On Saturday, 20. May 2006 12:06, Joachim Schipper wrote:

> Ultimately, it doesn't matter where you keep X. My tree lives under
> /usr/src/XF4, with a symlink from /usr/XF4 just to be sure.
>
> I'm fairly certain both things work; the canonical way, though, is to
> put XF4 under /usr.

I solved this out by reading the documentation on the OpenBSD website 
concerning rebuilding OpenBSD from source: 
http://www.openbsd.org/faq/faq5.html#Xbld

First, I extracted XF4.tar.gz in /usr (like the OpenBSD FAQ suggests) and made 
a symbolic link in /usr/src similar to like you suggested (since this can't 
be bad).

I then patched the source with the patch:

Apply by doing:
        cd /usr/src/XF4
        patch -p0 < 002_xorg.patch

And then rebuild and install X:
        make build

But instead of following the patch instructions to rebuild and install X which 
in my opinion just suck, I reread the FAQ from above and followed those 
instructions and everything worked out fine.

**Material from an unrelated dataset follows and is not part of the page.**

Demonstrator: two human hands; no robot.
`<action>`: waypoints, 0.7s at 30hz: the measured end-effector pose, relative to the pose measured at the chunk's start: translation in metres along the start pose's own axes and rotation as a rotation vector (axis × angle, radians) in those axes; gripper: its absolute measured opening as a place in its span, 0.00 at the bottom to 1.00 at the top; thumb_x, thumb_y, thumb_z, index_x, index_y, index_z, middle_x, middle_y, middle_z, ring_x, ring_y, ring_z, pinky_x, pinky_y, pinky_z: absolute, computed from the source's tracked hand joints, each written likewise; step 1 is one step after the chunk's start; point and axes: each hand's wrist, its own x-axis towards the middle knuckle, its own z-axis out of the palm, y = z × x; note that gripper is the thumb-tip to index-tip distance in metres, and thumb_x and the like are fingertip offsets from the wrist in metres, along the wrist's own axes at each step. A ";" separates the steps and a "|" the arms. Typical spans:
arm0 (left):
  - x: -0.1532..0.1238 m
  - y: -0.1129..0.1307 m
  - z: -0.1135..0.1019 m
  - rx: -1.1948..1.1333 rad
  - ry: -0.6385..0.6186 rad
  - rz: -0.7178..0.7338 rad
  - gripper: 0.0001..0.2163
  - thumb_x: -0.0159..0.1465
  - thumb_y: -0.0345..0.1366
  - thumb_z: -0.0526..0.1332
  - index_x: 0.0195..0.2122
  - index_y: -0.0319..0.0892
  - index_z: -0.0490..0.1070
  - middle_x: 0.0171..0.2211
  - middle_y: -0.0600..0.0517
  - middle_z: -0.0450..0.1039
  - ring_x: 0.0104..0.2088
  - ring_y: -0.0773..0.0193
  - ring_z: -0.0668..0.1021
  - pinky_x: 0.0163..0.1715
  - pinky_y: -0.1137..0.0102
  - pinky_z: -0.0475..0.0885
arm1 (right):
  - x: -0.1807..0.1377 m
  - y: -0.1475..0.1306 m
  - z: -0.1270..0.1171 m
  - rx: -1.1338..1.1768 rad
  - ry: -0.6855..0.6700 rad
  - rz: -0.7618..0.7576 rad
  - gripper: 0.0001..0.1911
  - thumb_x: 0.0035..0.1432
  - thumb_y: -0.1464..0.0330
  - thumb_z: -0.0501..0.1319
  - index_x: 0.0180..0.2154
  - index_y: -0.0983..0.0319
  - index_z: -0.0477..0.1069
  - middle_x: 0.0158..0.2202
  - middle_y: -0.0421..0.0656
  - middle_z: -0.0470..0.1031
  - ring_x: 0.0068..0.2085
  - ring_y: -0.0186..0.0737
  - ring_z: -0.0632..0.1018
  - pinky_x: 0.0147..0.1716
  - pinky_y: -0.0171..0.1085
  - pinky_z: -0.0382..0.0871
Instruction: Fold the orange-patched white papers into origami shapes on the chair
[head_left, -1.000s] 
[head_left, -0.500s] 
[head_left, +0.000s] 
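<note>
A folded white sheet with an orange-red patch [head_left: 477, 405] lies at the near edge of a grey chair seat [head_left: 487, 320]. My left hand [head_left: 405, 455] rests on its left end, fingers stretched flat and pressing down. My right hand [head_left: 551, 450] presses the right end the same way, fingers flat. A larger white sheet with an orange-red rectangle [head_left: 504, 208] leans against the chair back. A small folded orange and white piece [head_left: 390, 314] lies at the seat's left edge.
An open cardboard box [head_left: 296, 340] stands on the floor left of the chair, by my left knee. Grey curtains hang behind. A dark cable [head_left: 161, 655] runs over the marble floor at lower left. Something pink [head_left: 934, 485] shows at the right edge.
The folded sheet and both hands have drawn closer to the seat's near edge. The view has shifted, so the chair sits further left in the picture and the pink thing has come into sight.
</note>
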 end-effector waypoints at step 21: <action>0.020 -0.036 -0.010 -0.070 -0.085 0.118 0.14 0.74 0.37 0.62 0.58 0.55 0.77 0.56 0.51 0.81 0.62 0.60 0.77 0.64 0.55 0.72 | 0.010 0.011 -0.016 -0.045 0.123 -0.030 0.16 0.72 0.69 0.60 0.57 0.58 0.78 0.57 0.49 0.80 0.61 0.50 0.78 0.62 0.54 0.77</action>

* First I installed the "tcl" and "tk" packages.
* Then, I followed this:

# rm -rf /usr/Xbld
# mkdir -p /usr/Xbld
# cd /usr/Xbld 
# lndir ../XF4
   [...lots of output...]
# make build
   [...lots of output...]

This is what the patch should have been including, not the really mistakable 
instructions, which suggest that the source is located in /usr/src/XF4 
instead of /usr/XF4 (as described in the FAQ, which a user is probably going 
to follow) and that all that is required to build X is running "make build".

I'm going to mistrust the instructions from the patches from now on. The FAQ 
is the most valuable source of information I have found so far.